The prefecture-level city of Rizhao administers four county-level divisions, including two districts and two counties.

- Donggang District (东港区)
- Lanshan District (岚山区)
- Ju County (莒县)
- Wulian County (五莲县)

| Map |
|---|
| Donggang Lanshan Wulian County Ju County Disputed islands with Lianyungang in Jiangsu.^{[further explanation needed]} |

==Landmarks and tourist attractions==

The Zaishui Art Museum on an artificial lake was completed in December 2023, along with a promenade and café by the Spanish firm SelgasCano. In addition to the museum, Jun'ya Ishigami designed a horseback-riding center, a hotel, and a 148-foot-high, concrete church.

The following locations have a 4-star rating according to Chinese classification for scenic spots (旅游景区质量等级)

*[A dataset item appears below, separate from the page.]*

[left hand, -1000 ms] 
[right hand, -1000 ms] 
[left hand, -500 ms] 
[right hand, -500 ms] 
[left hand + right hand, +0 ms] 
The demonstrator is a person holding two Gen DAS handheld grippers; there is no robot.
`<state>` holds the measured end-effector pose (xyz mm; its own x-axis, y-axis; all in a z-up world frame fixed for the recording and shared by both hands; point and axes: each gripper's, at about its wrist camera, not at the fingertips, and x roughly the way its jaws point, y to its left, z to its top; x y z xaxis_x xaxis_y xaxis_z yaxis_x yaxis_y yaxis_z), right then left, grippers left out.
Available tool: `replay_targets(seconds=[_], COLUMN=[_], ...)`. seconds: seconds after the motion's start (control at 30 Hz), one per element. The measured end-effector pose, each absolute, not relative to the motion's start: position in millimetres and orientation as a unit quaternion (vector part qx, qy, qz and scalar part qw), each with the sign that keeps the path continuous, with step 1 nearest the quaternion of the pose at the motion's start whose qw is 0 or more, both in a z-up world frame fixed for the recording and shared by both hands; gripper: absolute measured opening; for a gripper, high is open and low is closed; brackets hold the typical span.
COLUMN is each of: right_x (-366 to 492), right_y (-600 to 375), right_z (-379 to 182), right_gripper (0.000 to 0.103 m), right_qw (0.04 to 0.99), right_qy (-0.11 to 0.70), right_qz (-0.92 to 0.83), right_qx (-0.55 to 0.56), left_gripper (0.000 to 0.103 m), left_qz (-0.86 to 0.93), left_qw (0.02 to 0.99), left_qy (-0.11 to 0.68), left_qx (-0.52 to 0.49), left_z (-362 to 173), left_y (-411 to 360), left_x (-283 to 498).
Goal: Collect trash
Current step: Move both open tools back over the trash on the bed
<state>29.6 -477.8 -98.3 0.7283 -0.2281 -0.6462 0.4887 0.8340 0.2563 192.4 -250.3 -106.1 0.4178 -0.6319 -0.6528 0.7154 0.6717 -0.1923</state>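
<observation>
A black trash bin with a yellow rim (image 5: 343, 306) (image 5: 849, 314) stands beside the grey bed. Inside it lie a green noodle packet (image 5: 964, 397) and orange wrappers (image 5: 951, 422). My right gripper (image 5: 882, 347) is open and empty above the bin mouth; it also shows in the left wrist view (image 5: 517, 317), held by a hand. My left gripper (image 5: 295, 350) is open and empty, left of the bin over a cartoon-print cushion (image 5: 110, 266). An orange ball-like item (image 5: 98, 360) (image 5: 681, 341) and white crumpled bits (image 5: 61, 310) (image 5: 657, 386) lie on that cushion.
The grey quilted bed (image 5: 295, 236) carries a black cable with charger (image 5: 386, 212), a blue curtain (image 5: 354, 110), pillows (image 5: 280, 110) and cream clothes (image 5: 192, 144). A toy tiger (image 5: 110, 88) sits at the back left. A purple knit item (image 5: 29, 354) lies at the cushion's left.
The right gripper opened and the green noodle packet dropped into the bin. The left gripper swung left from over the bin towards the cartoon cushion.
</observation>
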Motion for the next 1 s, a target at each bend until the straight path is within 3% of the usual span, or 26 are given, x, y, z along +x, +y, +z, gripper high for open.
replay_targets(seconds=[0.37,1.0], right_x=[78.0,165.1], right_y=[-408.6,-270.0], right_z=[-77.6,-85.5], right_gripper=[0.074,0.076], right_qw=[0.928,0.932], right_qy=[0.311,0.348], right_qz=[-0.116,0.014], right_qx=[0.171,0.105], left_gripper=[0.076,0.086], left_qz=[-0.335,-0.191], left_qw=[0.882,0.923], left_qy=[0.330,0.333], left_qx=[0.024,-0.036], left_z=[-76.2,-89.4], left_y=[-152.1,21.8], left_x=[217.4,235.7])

- Wulian Mountain (五莲山风景区)
- Daqing Mountain (大青山风景区)
- Wanpingkou Beach (万平口风景区)
- Rizhao Beach National Park (日照海滨国家森林公园)
- Longmengu (龙门崮风景区)
- Liujiawan Park (刘家湾赶海园)
- Tiantai Mountain Tourism Area (天台山旅游区)

==Sustainable development==
Since the early 1990s, the city has mandated the incorporation of solar water heaters in all new buildings and renovated public buildings, and oversees the construction process to ensure they are correctly installed. The effort to install solar water heaters began in 1992. By 2007, 99% of households in the central districts used solar water heaters, contributing to the city's high sustainability rankings.

==Transportation==

Rizhao features a major seaport (Port of Rizhao), located approximately 620 km north of Shanghai, 170 km southwest of Qingdao, and 120 km north of Lianyungang. The seaport serves as a site for loading and unloading iron ore and coal. Other products passing through the harbor include cement, nickel, bauxite, and the like. In 2011 the Port of Rizhao, together with the cities of Qingdao, Weihai and Yantai in Shandong, signed a strategic alliance with Busan, the largest port of the Republic of Korea. The alliance aims at building a shipping and logistics center in Northeast Asia. The iron ore port of Lanqiao, which opened in 2014, is located close to it as is the Lanshan port region.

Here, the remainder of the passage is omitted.